The Vanishing Third Place
I closed my computer and went for a walk. (Why did it feel like a radical act of resistance?) There was Yaron, the traveling concert pianist we’d met a couple of days before. There was Ellis, my endearingly moody boyfriend. And there was me. The three of us set out mid-morning for a trek up a nearby trail, on which we hoped for a lot of things: to make it to the lake, to avoid any grizzly encounters, to keep track of the trail—which wove in and out of snow covered hills—and to stay clear of falling trees, whistling as they were.
Every once and while when I think back to Morocco, I mostly remember the colors: beige, white, red, heat. I also remember the men, sitting in chairs on sidewalks outside of coffee shops, from morning until long after dusk. I remember my confusion upon being told, near the beginning of my stay, that nothing ever happens in Fes. Fes? The place was brimming with life, or so it seemed; cafés were open late, and people patronized them, regardless of how good the coffee was. About a month in, it was clear that Fes was full of life. It was just men, mostly, who got to experience it publicly.
Hiking in Montana has been an interesting reflection on public life. Trails are public, of course, but time spent hiking often feels private, sometimes secret (if you go on a weekday or in the rain, especially so). On this particular day, we slogged up the mountain while peppering Yaron with questions about his many past lives. We connected the dots between ours and his: Cleveland, piano, Judaism, old cities we had known—like Fes and Jerusalem—in person, through friends, or in words.
Daily life in Fes had me thinking almost constantly about the idea, coined by a guy named Ray Oldenburg, of the ‘third place.’ Within his framework, there’s the first place (home), the second place (work), and then the third place, where community happens and democracy (yes, democracy) is maintained. While I developed a fondness for Fes and all of its many gifts—constant sunshine, kind people, unforgettable students, my weekly snack of salade de fruits—I always felt that, whether by limitations of language, culture, or gender, I would never fully access its third place: coffee shops wherein patrons (men) bought coffee (barely) and smoked cigars.
And then, right as I was getting comfortable in the ping pong between work and home, work and home—and cherishing the home time all the more—the world stopped. I got a flight home to Montana, where I spent mornings Zooming with my students in Morocco and marveling at the winter that had just begun to thaw outside. Back in America, I felt that COVID had expedited the process of societal self-isolation. So many of the things I spent money on pre-COVID afforded me some sort of social experience: time at the coffee shop, dinner out with friends, paying for parking downtown. It wasn’t until I found myself on the trail that I realized that this was one of the few safe, low-cost things I could be doing.

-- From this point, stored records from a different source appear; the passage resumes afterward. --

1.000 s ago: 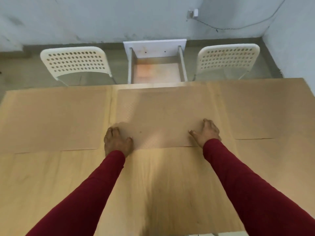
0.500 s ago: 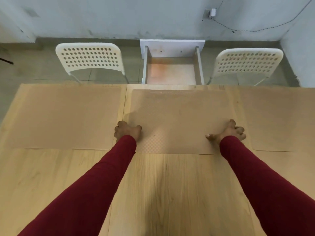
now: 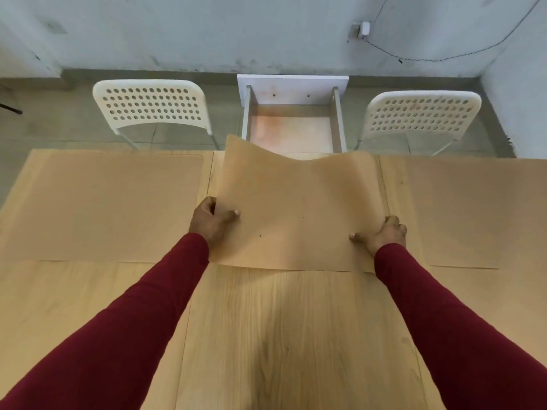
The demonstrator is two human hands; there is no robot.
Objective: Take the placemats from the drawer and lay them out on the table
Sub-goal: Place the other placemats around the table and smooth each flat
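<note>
While one placemat [image 3: 112, 205] lies flat at the left end of the table [image 3: 266, 335], with a white chair [image 3: 151, 105] past the far edge, the left hand [image 3: 211, 221] pinches the middle placemat [image 3: 299, 214], thumb on top. Its far edge is lifted and wavy, partly blocking the open drawer [image 3: 293, 125]. Right hand [image 3: 381, 235] grips the other side. Then another mat [image 3: 473, 211] and second chair [image 3: 420, 116].

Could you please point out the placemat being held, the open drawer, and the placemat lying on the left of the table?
held placemat [image 3: 296, 214]: head view, middle of its sheet.
open drawer [image 3: 291, 131]: head view, its bare bottom panel.
left placemat [image 3: 112, 205]: head view, middle of its flat surface.
</note>
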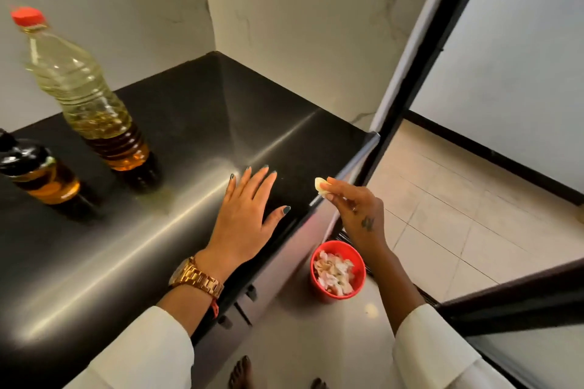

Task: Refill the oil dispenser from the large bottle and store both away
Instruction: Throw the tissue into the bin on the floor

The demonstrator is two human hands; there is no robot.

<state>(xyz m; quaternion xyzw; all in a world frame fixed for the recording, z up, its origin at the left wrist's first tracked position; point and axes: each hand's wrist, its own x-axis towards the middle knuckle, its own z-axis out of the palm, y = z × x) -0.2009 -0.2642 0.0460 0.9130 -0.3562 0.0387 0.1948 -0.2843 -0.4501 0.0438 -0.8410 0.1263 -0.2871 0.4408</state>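
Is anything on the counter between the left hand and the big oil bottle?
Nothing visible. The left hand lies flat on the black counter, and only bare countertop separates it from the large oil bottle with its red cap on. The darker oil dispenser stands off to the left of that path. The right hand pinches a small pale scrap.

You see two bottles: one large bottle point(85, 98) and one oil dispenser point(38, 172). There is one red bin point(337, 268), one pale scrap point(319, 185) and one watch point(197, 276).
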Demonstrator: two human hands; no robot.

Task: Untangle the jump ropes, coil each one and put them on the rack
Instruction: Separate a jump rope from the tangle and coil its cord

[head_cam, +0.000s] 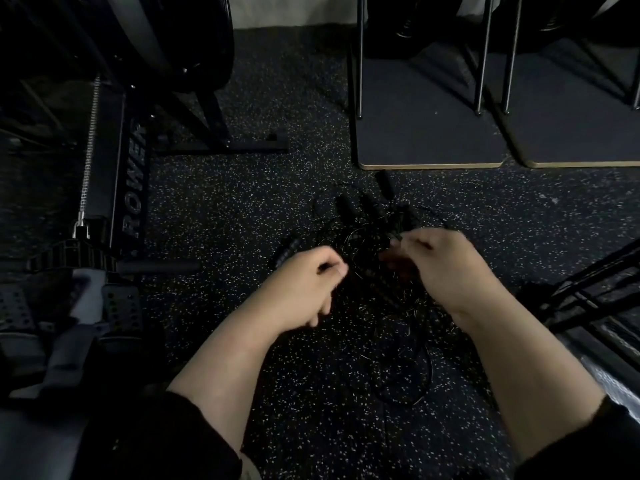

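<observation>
Jump ropes (374,244) lie tangled on the floor (242,209) at frame centre; left hand (304,282) and right hand (440,261) each pinch a cord, apparently to tease strands apart.

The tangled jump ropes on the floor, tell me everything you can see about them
The jump ropes lie as one knotted heap of thin black cords on the speckled rubber floor, none coiled yet. Several black stick handles poke out at the far side, and one loose loop trails toward the person. The left hand and right hand are both pinching into the tangle. It is too dark to count the ropes.
</observation>
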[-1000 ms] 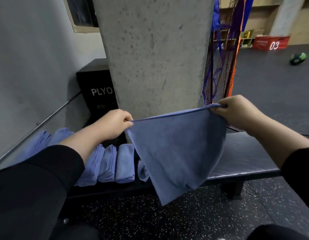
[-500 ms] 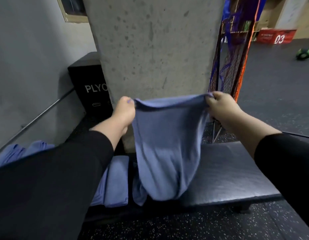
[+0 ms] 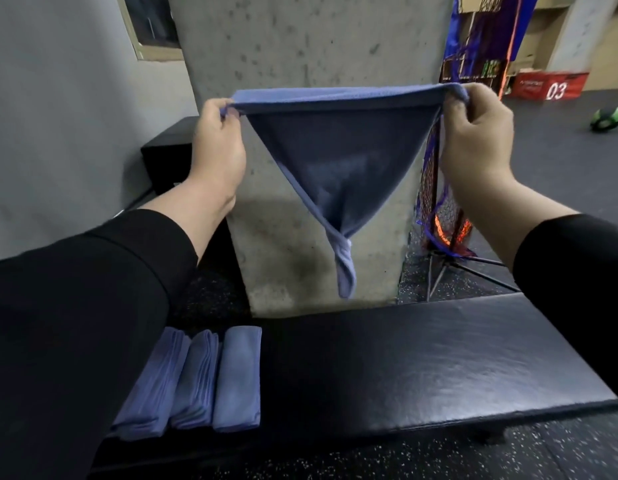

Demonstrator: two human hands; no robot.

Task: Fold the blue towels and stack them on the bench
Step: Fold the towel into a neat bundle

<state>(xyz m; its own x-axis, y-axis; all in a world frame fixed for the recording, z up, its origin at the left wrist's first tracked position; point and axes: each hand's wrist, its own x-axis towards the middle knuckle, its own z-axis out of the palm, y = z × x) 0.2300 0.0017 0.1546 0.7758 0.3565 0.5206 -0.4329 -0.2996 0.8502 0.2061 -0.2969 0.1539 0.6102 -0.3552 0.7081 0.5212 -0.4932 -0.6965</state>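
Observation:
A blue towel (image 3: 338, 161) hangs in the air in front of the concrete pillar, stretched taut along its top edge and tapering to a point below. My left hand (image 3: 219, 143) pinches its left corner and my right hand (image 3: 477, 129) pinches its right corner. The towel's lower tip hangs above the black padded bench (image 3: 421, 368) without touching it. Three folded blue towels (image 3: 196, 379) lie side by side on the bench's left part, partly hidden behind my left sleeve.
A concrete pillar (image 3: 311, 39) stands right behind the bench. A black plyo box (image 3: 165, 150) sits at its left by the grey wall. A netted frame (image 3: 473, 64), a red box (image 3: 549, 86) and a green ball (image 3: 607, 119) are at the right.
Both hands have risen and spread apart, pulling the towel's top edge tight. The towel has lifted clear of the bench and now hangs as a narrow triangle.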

We almost turned around. There was an older woman who had turned around after sustaining a hit to her shoulder by a falling tree. There was a terrible wind, and overflowing streams still to cross, and yet we continued for no real reason other than that we *needed* to see the lake. Yaron hadn’t yet been. I couldn’t help but feel the importance of this place, to all of us, for reasons I couldn’t quite place. Oldenburg points to the necessity of the third place for its singular ability to exist as a cross-section of class, race, gender, religion, background, etc. It’s also a place where, removed from the strictures of modern society, we might actually find an antidote to the isolation we now all feel (and some empathy for others, too). These places were diminishing before COVID, and I feel that their preservation is all the more vital, now, when places like museums, libraries, and theaters are shuttered indefinitely.
There’s something that gives me pause in posting this picture of this alpine vista and all but saying, this is what we’re missing! Don’t you see! Why are Americans obsessed with living in cities when they could be forming intimate, heterogeneous communities in proximity to places like this? I understand that not *everyone* can access the outdoors—that’s a pretty ableist take—and also that if everyone *were* to live in proximity to these spaces, they’d probably be overrun and not very well taken care of, and that my everyday view is vacation for so many… but still, I wonder if, in the absence of regular meeting grounds, public lands might serve as a respite to the suffocation of a life lived mostly online, or otherwise in self-selecting, insular circles.
By the time we ascended the mountain, we’d lost our words. After snow piles and rock scrambles, we had just one desire: to glimpse the lake, where we would hastily eat lunch and head back down. Near the base of the peak, we came across a small alpine lake. It flowed into a stream that dropped 3,000 feet below, and the grass around it was a surprising yellow-green through which pink flowers burst. “This is it!” Yaron squealed. “Kind of,” we said, and kept climbing through the snow.
Another ten minutes and we were there. But our desires, it turned out, were in vain: by the time we found a smooth rock to sit on, a thick fog had rolled in. The lake was starting to disappear.